Additional information is available with the rv and clockvar commands, which take as argument the association ID shown in the as billboard. The rv command with no argument shows the system variables, while the rv command with association ID argument shows the peer variables for the clock, as well as other peers of interest. The clockvar command with argument shows the peer variables specific to reference clock peers, including the clock status, device name, last received timecode (if relevant), and various event counters. In addition, a subset of the fudge parameters is included. The poll and error counters in the clockvar billboard are useful debugging aids. The poll counts the poll messages sent to the clock, while the noreply, badformat and baddate count various errors. Check the timecode to be sure it matches what the driver expects. This may require consulting the clock hardware reference manual, which is probably pretty dusty at this stage.

The ntpdc utility program can be used for detailed inspection of the clock driver status. The most useful are the clockstat and clkbug commands described in the document page. While these commands permit getting quite personal with the particular driver involved, their use is seldom necessary, unless an implementation bug shows up. If all else fails, turn on the debugging trace using two -d flags in the ntpd startup command line. Most drivers will dump status at every received message in this case. While the displayed trace can be intimidating, this provides the most detailed and revealing indicator of how the driver and clock are performing and where bugs might lurk.

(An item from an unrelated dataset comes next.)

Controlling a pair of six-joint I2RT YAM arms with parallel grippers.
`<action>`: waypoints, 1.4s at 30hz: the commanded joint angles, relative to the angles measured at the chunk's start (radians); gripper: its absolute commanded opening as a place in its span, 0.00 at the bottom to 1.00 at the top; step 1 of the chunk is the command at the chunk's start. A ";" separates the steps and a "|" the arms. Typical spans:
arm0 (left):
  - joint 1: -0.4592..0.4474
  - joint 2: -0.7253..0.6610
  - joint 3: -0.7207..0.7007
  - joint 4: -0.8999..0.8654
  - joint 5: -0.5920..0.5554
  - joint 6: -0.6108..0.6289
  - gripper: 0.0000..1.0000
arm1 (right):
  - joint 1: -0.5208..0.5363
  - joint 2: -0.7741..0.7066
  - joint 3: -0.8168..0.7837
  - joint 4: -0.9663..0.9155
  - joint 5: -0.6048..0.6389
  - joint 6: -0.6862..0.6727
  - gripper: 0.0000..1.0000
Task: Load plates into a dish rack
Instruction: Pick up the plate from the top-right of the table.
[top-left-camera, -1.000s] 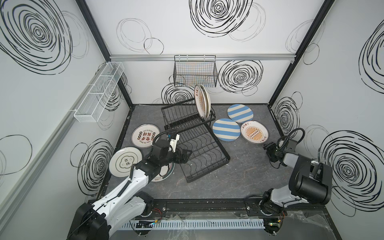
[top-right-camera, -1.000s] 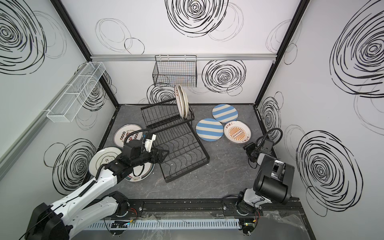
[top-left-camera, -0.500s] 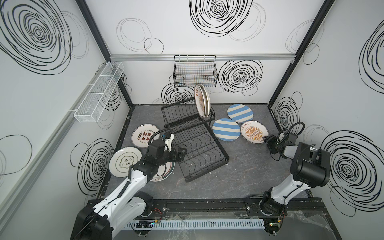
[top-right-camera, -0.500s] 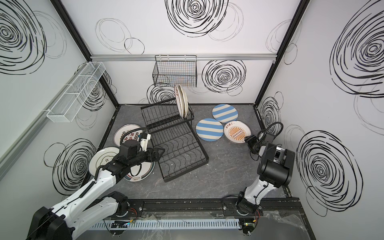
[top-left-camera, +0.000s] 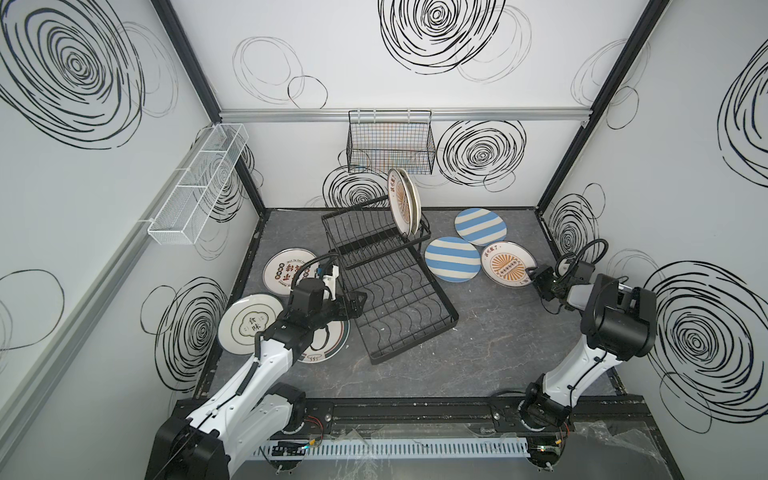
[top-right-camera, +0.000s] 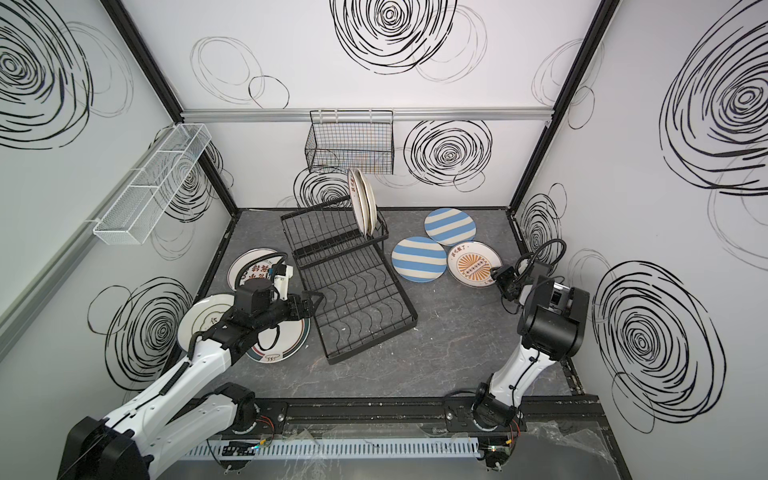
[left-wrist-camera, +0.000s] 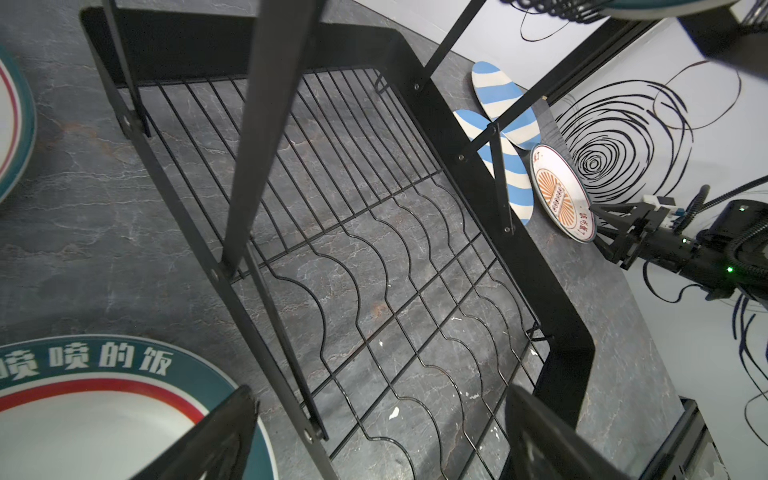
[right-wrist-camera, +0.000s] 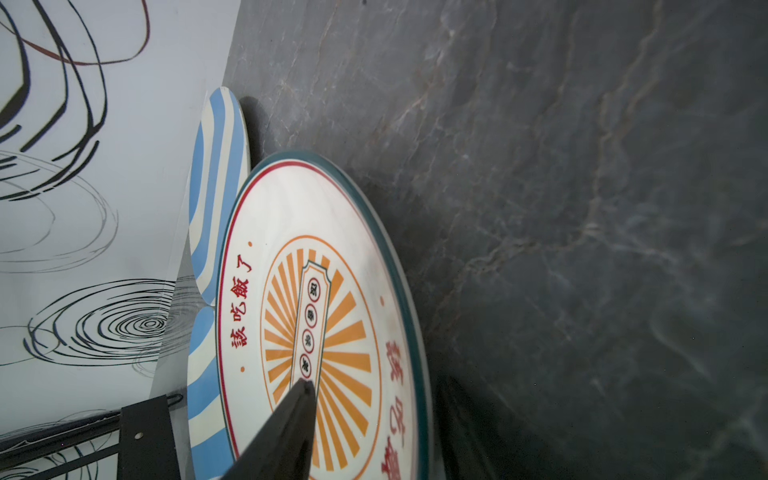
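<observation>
Both top views: show 2 plates (top-left-camera: 402, 206) upright in upper basket of the dish rack (top-left-camera: 390, 291); lower tray bare. Count 6 more lying flat on the desk (top-left-camera: 498, 345). By the left arm: red-black characters plate (top-left-camera: 286, 271), black script plate (top-left-camera: 244, 328), teal-red rim plate (top-left-camera: 330, 349). On other side of rack: striped plates (top-left-camera: 452, 259) and sunburst plate (top-left-camera: 508, 264). So approx. a quarter done, 6 left to load. Place left claw (top-left-camera: 355, 300) at rack's near edge and right claw (top-left-camera: 535, 277) at rim of sunburst plate.

Left wrist: shows left claw fingers (left-wrist-camera: 199, 436) wide apart, nothing between, above lower tray's border.

Right wrist: shows one finger (right-wrist-camera: 291, 424) over face of sunburst plate, the other prob. below the rim. Clamped or not, cannot tell. Prob. the step in hand: picking this plate for the rack.
</observation>
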 joint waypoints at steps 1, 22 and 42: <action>0.015 -0.005 -0.008 0.018 -0.007 -0.011 0.96 | -0.007 0.059 -0.011 -0.091 0.015 -0.006 0.39; 0.038 -0.002 -0.006 0.002 -0.003 -0.011 0.96 | -0.083 0.006 0.002 -0.107 -0.069 0.006 0.00; -0.005 0.076 0.042 -0.061 0.034 0.034 0.96 | 0.012 -0.508 0.032 -0.349 -0.007 -0.042 0.00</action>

Most drivers write a message to the clockstats file as each timecode or surrogate is received from the radio clock. By convention, this is the last ASCII timecode (or ASCII gloss of a binary-coded one) received from the radio clock. This file is managed by the filegen facility described in the ntpd page and requires specific commands in the configuration file. This forms a highly useful record to discover anomalies during regular operation of the clock. The scripts included in the ./scripts/stats directory can be run from a cron job to collect and summarize these data on a daily or weekly basis. The summary files have proven inspirational to detect infrequent misbehavior due to clock implementation bugs in some radios.